### To do
Only the pictures should be dropped; every line of the data must come back exactly as written.

### Raw data
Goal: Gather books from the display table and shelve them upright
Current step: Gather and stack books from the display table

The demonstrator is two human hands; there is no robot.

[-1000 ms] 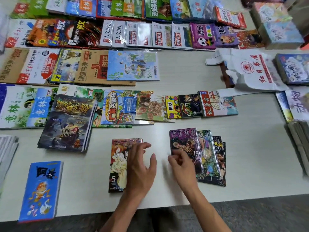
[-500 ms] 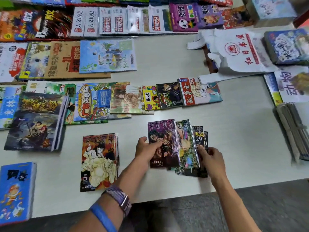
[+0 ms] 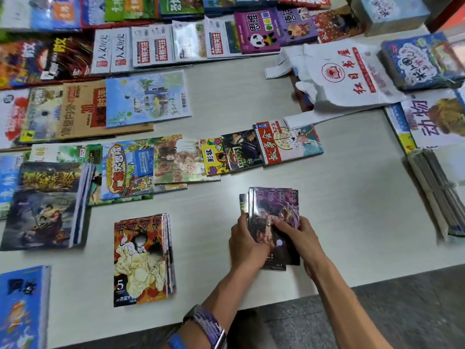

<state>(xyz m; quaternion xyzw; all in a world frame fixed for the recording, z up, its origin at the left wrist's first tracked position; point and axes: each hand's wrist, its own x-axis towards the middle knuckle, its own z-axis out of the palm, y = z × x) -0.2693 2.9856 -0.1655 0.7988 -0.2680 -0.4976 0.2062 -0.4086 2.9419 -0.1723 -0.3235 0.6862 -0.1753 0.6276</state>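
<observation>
Both hands hold one squared stack of small comic volumes point(image 3: 274, 222) at the near edge of the bench point(image 3: 352, 210). The left hand point(image 3: 245, 245) wraps the stack's left long edge, fingers curled round it. The right hand point(image 3: 299, 238) closes on the right long edge, its fingers lying across the purple top cover. The stack's long axis runs away from the person, so each grip sits across the short dimension. Whether the stack rests flat or is slightly raised cannot be determined.

A second stack, topped by the orange volume 5 point(image 3: 142, 260), lies flat on the bench, well apart to the left. The left hand is nearer to it. No shelf is in view.
</observation>
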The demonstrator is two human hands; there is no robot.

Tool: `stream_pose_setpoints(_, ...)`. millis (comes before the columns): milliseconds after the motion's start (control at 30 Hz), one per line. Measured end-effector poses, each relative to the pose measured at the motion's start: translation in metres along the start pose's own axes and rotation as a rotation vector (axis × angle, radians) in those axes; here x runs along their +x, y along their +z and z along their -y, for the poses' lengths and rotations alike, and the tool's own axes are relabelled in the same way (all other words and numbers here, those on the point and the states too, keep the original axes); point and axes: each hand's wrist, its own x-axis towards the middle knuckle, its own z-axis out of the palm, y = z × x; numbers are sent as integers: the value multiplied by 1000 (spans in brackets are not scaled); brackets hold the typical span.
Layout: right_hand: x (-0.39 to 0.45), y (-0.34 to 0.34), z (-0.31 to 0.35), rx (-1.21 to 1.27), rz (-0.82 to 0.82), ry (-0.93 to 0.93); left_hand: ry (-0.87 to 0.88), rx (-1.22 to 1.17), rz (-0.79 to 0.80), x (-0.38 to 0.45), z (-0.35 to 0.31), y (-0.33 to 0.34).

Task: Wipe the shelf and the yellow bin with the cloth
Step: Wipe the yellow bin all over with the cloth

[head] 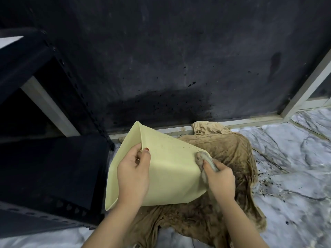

### Task response
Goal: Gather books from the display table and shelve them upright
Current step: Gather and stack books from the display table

The demonstrator is two human hands; there is no robot.

[-1000 ms] 
[-500 ms] 
[+0 ms] 

<state>(xyz m; quaternion xyzw; all in a world frame fixed for the recording, z up, its origin at the left wrist's first tracked position; point and axes: each hand's wrist, its own x-axis towards the middle knuckle, its own z-axis out of the palm, y = z × x) -0.2693 2.9856 -0.1655 0.7988 -0.2680 -0.4976 0.2062 -0.4086 2.9419 -0.1723 -0.3235 0.6862 -0.1753 0.6276</state>
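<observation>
Both hands hold one squared stack of small comic volumes point(image 3: 274, 222) at the near edge of the bench point(image 3: 352, 210). The left hand point(image 3: 245, 245) wraps the stack's left long edge, fingers curled round it. The right hand point(image 3: 299, 238) closes on the right long edge, its fingers lying across the purple top cover. The stack's long axis runs away from the person, so each grip sits across the short dimension. Whether the stack rests flat or is slightly raised cannot be determined.

A second stack, topped by the orange volume 5 point(image 3: 142, 260), lies flat on the bench, well apart to the left. The left hand is nearer to it. No shelf is in view.
</observation>
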The demonstrator is two human hands; there is no robot.

Tool: `stream_pose_setpoints(_, ...)`. millis (comes before the columns): milliseconds after the motion's start (control at 30 Hz), one per line. Measured end-effector poses, each relative to the pose measured at the motion's start: translation in metres along the start pose's own axes and rotation as a rotation vector (axis × angle, radians) in those axes; here x runs along their +x, y along their +z and z along their -y, for the poses' lengths and rotations alike, and the tool's own axes are relabelled in the same way (all other words and numbers here, those on the point and the states too, keep the original axes); point and axes: each hand's wrist, its own x-axis towards the middle knuckle, its own z-axis out of the palm, y = z × x; numbers are sent as integers: the value multiplied by 1000 (spans in brackets are not scaled); brackets hold the typical span.
Layout: right_hand: x (-0.39 to 0.45), y (-0.34 to 0.34), z (-0.31 to 0.35), rx (-1.21 to 1.27), rz (-0.82 to 0.82), ry (-0.93 to 0.93); left_hand: ry (-0.87 to 0.88), rx (-1.22 to 1.17), rz (-0.79 to 0.80), x (-0.38 to 0.45), z (-0.35 to 0.31), y (-0.33 to 0.34).

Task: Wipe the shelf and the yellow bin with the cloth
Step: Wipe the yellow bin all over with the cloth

[head] 

No more output is needed.